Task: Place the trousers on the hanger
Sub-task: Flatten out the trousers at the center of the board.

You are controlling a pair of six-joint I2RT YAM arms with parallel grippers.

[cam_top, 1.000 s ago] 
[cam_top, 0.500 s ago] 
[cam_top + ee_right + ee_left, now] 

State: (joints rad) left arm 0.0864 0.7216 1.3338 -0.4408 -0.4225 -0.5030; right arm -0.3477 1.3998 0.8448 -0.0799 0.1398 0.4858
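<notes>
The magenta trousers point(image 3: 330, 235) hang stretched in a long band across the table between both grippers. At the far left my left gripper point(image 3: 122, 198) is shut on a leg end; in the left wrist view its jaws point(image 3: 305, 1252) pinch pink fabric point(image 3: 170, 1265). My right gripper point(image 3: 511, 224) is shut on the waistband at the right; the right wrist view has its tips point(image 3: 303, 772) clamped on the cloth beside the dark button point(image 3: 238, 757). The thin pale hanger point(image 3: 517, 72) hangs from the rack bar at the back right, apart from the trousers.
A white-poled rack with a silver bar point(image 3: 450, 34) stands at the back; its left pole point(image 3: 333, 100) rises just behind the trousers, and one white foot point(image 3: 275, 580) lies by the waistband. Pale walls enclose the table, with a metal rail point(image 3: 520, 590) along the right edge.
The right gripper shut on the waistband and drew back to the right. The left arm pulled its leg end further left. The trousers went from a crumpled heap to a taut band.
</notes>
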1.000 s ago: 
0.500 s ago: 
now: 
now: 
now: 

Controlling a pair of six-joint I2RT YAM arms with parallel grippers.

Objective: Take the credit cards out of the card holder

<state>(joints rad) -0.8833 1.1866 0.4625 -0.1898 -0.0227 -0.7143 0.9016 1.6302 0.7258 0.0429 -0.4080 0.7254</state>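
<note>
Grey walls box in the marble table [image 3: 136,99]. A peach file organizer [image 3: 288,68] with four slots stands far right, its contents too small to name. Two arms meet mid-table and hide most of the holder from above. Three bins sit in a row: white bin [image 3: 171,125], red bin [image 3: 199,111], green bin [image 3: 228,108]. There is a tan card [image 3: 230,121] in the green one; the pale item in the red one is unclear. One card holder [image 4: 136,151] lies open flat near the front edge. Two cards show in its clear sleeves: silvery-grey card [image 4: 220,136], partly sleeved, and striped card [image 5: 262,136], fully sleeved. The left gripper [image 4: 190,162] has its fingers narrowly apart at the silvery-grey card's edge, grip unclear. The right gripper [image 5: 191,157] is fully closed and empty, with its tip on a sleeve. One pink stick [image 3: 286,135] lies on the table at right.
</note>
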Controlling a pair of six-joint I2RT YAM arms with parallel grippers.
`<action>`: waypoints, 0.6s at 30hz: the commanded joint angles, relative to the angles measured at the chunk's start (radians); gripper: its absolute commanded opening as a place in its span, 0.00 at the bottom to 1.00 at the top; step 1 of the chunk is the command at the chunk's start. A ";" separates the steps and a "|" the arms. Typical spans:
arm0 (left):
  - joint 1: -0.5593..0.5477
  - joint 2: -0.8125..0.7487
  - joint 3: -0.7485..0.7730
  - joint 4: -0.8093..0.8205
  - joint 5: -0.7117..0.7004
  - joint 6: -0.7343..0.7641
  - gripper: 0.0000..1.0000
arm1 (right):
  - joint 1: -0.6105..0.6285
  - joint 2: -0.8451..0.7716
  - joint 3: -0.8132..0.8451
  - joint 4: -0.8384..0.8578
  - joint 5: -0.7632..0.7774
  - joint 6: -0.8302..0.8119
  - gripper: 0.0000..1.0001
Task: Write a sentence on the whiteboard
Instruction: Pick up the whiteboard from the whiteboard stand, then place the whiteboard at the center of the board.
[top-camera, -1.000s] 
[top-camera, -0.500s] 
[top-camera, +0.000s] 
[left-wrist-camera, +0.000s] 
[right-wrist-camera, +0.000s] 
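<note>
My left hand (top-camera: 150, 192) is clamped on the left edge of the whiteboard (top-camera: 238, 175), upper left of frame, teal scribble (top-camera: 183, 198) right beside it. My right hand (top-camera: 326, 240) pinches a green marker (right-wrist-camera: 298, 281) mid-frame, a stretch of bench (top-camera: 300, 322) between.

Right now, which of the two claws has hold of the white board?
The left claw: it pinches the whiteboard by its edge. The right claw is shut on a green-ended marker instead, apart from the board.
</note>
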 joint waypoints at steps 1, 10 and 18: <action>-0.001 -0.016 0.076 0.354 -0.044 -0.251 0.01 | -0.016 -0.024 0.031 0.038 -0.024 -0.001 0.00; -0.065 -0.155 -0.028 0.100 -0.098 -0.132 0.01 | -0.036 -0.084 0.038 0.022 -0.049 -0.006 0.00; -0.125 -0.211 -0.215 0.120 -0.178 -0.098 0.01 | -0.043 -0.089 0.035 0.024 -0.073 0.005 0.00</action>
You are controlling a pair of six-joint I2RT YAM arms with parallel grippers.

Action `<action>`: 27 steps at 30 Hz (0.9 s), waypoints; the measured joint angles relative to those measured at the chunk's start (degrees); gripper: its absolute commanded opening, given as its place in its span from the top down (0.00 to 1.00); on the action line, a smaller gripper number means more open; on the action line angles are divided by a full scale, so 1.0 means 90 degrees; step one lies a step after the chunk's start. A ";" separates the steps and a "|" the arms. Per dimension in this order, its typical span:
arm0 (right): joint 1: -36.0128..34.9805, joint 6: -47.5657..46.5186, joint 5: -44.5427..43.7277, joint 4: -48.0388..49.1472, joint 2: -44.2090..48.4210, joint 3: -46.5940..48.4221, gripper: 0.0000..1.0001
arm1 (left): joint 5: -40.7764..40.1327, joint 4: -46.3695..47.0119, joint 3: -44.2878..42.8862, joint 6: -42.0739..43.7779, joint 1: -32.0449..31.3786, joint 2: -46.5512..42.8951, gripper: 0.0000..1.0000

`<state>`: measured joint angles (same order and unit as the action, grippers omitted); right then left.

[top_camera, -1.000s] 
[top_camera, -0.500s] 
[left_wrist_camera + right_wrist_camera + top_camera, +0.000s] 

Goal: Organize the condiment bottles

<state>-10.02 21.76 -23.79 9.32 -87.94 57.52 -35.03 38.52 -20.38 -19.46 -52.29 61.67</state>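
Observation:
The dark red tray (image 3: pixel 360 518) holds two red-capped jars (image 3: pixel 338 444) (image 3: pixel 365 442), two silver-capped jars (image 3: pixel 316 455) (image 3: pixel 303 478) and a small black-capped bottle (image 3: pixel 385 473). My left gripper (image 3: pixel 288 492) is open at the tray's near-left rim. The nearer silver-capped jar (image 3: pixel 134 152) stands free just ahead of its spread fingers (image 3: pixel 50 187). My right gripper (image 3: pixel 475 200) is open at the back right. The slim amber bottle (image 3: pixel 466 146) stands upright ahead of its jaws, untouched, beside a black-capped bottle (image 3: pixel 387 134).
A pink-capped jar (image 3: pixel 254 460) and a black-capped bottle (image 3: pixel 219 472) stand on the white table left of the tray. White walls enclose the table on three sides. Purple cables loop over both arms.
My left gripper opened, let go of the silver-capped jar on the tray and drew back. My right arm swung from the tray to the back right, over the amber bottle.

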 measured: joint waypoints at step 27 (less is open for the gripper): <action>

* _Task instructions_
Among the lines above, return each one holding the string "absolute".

* _Task output_
`<action>`: waypoints, 0.6s at 30hz: the commanded joint angles, relative to the angles measured at the chunk's start (radians); gripper: its absolute commanded opening as a place in its span, 0.00 at the bottom to 1.00 at the top; step 1 of the chunk is the command at the chunk's start. A ";" separates the steps and a "|" the arms. Typical spans:
Action `<action>`: 27 steps at 30 Hz (0.9 s), waypoints; the measured joint angles relative to those measured at the chunk's start (degrees); gripper: its absolute commanded opening, given as its place in its span from the top down (0.00 to 1.00); on the action line, a smaller gripper number means more open; on the action line angles are divided by a full scale, so 1.0 means 90 degrees; step one lies a step after the chunk's start. A ";" separates the steps and a "|" the arms. Per dimension in this order, its typical span:

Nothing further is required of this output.